- Exercise goal
The task for the listing below is to write out exactly the lines starting at the one containing "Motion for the" and ending at the one containing "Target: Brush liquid", both included. Pictures are to be omitted.

- Material provided
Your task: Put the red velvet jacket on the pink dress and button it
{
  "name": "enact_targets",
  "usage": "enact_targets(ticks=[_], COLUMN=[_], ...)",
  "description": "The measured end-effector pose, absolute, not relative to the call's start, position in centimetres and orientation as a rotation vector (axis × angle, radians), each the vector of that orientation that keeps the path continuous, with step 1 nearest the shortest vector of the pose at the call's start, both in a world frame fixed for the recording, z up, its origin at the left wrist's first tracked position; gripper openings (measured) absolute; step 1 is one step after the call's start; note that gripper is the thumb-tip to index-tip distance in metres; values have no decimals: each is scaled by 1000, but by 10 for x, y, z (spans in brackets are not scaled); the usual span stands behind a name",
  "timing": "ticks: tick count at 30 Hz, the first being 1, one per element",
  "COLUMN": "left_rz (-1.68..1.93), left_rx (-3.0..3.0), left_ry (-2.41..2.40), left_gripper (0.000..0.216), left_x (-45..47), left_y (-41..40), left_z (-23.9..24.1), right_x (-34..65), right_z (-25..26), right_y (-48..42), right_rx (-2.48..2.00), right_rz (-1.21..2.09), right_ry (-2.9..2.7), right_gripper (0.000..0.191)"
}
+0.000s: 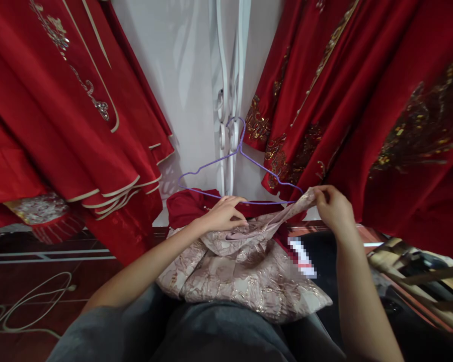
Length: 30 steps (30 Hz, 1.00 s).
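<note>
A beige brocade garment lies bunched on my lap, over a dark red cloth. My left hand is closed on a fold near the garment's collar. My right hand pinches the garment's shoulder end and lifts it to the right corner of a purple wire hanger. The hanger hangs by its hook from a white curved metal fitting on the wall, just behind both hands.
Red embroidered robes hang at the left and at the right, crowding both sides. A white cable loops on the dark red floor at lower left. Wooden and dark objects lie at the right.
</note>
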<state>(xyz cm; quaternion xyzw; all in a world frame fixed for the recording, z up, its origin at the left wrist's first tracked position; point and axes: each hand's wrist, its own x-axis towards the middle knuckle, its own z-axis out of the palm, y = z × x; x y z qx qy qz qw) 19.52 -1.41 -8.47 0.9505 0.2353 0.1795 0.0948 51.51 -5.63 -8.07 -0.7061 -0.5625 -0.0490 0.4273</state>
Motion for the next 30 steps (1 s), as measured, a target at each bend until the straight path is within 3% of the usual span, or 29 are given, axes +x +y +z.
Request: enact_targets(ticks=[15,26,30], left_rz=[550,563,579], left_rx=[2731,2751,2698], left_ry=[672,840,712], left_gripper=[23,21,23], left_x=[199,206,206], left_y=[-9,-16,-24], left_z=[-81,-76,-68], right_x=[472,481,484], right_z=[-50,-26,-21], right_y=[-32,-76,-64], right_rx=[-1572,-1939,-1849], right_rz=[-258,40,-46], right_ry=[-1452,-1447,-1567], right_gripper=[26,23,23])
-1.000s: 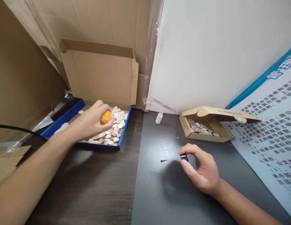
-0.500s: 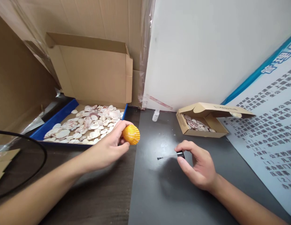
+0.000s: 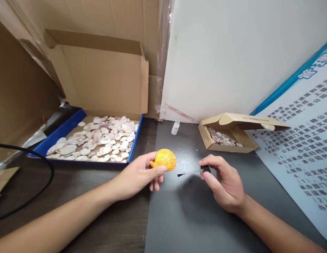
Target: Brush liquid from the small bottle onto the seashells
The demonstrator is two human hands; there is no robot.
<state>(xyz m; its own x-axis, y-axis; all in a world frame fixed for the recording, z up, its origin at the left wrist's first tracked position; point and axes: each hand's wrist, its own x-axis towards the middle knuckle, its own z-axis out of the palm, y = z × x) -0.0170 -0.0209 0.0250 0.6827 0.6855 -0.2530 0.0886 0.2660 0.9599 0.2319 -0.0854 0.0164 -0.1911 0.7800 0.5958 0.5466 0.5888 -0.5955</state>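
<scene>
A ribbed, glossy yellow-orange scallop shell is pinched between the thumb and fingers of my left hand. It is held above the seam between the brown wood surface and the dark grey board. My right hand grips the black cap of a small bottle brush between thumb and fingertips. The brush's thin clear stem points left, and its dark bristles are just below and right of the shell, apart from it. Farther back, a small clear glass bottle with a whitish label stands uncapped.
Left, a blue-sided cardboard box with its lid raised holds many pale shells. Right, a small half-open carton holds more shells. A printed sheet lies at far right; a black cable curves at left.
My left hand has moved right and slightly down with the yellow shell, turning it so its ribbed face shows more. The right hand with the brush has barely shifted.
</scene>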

- Solution for this exercise
Motion for the next 30 steps (1 s), as measured, a target at each bend until the straight path is within 3% of the usual span, or 29 are given, axes +x +y +z.
Request: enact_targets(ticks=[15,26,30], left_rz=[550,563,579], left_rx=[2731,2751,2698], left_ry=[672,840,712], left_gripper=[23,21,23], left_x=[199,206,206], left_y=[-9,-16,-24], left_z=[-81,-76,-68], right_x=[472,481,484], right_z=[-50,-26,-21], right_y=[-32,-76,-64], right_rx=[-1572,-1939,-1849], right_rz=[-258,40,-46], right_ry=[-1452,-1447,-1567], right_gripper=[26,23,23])
-1.000s: 
-0.500s: 
+0.000s: 
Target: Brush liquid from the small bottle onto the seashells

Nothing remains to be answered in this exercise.